* Work item: Nothing but the data itself, reproduced exactly, is the expected answer.

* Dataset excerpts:
***

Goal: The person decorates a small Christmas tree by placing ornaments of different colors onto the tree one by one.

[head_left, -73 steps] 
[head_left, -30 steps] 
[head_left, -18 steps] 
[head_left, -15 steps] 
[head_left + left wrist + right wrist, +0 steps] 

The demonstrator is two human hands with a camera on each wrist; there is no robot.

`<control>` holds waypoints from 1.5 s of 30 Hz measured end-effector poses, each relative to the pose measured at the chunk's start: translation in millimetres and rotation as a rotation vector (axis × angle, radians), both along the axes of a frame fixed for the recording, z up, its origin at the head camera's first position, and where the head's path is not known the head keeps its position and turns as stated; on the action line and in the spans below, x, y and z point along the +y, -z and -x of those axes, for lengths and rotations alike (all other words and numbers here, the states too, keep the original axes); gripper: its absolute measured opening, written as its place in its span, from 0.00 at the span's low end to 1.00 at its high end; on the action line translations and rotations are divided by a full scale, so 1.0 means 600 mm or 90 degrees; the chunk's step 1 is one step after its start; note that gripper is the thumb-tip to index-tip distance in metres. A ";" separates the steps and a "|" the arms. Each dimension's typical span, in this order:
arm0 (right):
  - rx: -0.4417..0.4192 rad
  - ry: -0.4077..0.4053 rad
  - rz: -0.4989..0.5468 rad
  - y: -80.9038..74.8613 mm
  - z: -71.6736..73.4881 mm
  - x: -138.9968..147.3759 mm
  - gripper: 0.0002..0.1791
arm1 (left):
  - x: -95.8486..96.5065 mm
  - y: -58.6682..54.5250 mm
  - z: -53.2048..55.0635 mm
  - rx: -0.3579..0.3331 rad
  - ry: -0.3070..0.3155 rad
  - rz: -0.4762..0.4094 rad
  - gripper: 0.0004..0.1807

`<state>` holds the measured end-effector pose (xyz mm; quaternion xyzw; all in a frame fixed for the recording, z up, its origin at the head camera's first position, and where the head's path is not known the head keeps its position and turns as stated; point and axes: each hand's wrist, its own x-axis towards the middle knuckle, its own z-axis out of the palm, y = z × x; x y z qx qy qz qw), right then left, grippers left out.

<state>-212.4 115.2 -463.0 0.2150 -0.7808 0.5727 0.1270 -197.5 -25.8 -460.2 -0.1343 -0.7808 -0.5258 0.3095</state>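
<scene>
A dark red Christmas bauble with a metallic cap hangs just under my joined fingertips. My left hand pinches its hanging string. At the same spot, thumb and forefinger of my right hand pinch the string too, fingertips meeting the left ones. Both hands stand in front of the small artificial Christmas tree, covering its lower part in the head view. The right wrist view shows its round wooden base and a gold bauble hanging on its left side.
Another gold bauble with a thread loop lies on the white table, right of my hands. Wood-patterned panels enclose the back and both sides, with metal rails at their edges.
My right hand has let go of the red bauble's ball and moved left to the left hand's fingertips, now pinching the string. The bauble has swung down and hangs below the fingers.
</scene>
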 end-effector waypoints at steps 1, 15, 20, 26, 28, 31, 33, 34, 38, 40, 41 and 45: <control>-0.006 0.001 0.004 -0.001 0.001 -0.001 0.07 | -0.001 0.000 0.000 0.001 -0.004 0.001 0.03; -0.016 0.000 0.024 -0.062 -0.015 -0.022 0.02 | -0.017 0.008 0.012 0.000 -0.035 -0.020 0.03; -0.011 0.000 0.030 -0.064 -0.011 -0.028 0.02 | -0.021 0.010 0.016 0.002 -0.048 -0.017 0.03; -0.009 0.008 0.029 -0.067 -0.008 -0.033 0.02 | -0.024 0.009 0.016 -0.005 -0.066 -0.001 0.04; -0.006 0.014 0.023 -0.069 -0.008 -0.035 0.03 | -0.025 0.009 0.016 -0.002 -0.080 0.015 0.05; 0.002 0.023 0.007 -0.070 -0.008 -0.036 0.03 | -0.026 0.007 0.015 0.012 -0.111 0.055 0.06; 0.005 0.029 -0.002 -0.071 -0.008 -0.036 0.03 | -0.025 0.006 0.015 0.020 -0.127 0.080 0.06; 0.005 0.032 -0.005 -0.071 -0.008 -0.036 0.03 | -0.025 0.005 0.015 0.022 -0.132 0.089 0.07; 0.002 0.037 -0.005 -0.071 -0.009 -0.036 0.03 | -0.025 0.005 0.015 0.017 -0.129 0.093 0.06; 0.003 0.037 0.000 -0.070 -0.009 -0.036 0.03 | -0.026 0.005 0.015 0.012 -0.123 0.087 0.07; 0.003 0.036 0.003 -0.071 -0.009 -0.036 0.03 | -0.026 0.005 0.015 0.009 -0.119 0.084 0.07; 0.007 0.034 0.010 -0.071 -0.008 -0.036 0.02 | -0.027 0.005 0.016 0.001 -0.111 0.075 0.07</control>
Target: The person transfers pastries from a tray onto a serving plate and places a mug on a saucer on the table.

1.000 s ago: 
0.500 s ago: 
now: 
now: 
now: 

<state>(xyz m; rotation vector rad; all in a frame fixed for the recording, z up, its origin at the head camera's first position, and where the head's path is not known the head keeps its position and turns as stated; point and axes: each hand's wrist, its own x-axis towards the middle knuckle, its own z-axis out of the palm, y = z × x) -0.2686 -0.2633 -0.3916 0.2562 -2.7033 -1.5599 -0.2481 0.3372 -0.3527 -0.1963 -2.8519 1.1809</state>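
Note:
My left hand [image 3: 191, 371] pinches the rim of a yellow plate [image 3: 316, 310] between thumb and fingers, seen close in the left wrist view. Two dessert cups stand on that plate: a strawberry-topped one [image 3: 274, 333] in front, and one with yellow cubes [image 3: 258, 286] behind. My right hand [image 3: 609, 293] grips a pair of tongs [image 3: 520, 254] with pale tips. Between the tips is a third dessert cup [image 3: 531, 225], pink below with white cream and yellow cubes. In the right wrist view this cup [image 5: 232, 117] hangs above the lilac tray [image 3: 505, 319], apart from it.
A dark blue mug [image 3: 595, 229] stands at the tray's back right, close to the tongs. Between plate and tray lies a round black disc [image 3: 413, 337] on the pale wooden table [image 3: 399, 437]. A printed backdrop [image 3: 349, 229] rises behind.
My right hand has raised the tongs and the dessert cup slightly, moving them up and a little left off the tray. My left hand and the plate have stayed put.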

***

* Task result:
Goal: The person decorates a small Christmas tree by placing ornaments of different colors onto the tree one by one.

[head_left, -73 steps] 
[head_left, -30 steps] 
[head_left, -18 steps] 
[head_left, -15 steps] 
[head_left + left wrist + right wrist, +0 steps] 

The demonstrator is two human hands with a camera on each wrist; there is no robot.

`<control>` holds waypoints from 1.5 s of 30 Hz measured end-effector poses, each relative to the pose measured at the chunk's start: translation in millimetres and rotation as a rotation vector (axis × angle, radians), both along the axes of a frame fixed for the recording, z up, its origin at the head camera's first position, and where the head's path is not known the head keeps its position and turns as stated; on the action line and in the spans below, x, y and z point along the +y, -z and -x of those axes, for lengths and rotations alike (all other words and numbers here, the states too, keep the original axes); gripper: its absolute measured opening, written as its place in its span, from 0.00 at the span's low end to 1.00 at its high end; on the action line translations and rotations are divided by a full scale, so 1.0 means 600 mm or 90 degrees; the chunk's step 1 is one step after its start; note that gripper is the thumb-tip to index-tip distance in metres. A ";" separates the steps and a "|" the arms. Each dimension's typical span, in this order:
arm0 (right):
  - rx: -0.4417..0.4192 rad
  - ry: -0.4077..0.4053 rad
  - rz: -0.4989..0.5468 rad
  - y: -80.9038..74.8613 mm
  - z: -71.6736..73.4881 mm
  - x: -138.9968..147.3759 mm
  - gripper: 0.0002..0.1791
arm1 (left):
  - x: -95.8486..96.5065 mm
  - y: -58.6682..54.5250 mm
  - z: -53.2048..55.0635 mm
  - rx: -0.3579..0.3331 rad
  - ry: -0.3070..0.3155 rad
  - rz: -0.4762..0.4094 rad
  - gripper: 0.0004..0.1807

`<state>` holds the measured end-effector pose (xyz mm; quaternion xyzw; all in a frame fixed for the recording, z up, its origin at the head camera's first position, and where the head's path is not known the head keeps its position and turns as stated; point and axes: each hand's wrist, its own x-axis towards the middle knuckle, its own z-axis out of the palm, y = z × x; x y z qx qy qz qw), right then left, grippers left out.

<state>-212.4 115.2 -463.0 0.2150 -0.7808 0.5727 0.1270 -197.5 -25.8 -460.2 -0.1343 -0.7808 -0.5258 0.3095</state>
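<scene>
A dark red Christmas bauble with a metallic cap hangs just under my joined fingertips. My left hand pinches its hanging string. At the same spot, thumb and forefinger of my right hand pinch the string too, fingertips meeting the left ones. Both hands stand in front of the small artificial Christmas tree, covering its lower part in the head view. The right wrist view shows its round wooden base and a gold bauble hanging on its left side.
Another gold bauble with a thread loop lies on the white table, right of my hands. Wood-patterned panels enclose the back and both sides, with metal rails at their edges.
My right hand has let go of the red bauble's ball and moved left to the left hand's fingertips, now pinching the string. The bauble has swung down and hangs below the fingers.
</scene>
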 end-effector waypoints at steps 1, 15, 20, 26, 28, 31, 33, 34, 38, 40, 41 and 45: <control>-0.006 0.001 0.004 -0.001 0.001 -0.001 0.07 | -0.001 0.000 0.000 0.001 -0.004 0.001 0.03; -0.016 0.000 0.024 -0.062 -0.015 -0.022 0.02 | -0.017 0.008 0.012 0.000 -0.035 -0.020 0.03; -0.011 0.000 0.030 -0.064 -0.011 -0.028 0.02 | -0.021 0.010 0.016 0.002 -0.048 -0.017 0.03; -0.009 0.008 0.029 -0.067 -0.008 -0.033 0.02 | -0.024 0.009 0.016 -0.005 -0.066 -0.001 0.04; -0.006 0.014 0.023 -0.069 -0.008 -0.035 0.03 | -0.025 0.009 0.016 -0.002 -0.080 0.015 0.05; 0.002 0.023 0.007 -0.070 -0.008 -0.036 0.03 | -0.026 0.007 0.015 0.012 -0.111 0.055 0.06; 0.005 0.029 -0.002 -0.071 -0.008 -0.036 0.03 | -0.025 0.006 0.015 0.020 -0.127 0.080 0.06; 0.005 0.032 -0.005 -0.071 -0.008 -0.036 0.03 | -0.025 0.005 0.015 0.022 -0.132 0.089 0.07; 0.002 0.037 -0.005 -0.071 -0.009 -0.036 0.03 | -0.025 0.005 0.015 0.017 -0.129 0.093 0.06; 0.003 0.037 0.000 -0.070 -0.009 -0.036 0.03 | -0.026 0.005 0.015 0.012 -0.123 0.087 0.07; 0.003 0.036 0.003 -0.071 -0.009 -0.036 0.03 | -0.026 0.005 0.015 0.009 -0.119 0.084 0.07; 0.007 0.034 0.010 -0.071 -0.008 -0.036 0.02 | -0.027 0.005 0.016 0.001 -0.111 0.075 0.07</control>
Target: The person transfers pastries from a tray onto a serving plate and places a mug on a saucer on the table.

1.000 s ago: 
0.500 s ago: 
now: 
now: 
now: 

<state>(xyz m; rotation vector rad; all in a frame fixed for the recording, z up, its origin at the head camera's first position, and where the head's path is not known the head keeps its position and turns as stated; point and axes: each hand's wrist, its own x-axis towards the middle knuckle, its own z-axis out of the palm, y = z × x) -0.2686 -0.2633 -0.3916 0.2562 -2.7033 -1.5599 -0.2481 0.3372 -0.3527 -0.1963 -2.8519 1.1809</state>
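Note:
My left hand [image 3: 191, 371] pinches the rim of a yellow plate [image 3: 316, 310] between thumb and fingers, seen close in the left wrist view. Two dessert cups stand on that plate: a strawberry-topped one [image 3: 274, 333] in front, and one with yellow cubes [image 3: 258, 286] behind. My right hand [image 3: 609, 293] grips a pair of tongs [image 3: 520, 254] with pale tips. Between the tips is a third dessert cup [image 3: 531, 225], pink below with white cream and yellow cubes. In the right wrist view this cup [image 5: 232, 117] hangs above the lilac tray [image 3: 505, 319], apart from it.
A dark blue mug [image 3: 595, 229] stands at the tray's back right, close to the tongs. Between plate and tray lies a round black disc [image 3: 413, 337] on the pale wooden table [image 3: 399, 437]. A printed backdrop [image 3: 349, 229] rises behind.
My right hand has raised the tongs and the dessert cup slightly, moving them up and a little left off the tray. My left hand and the plate have stayed put.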

This response is done.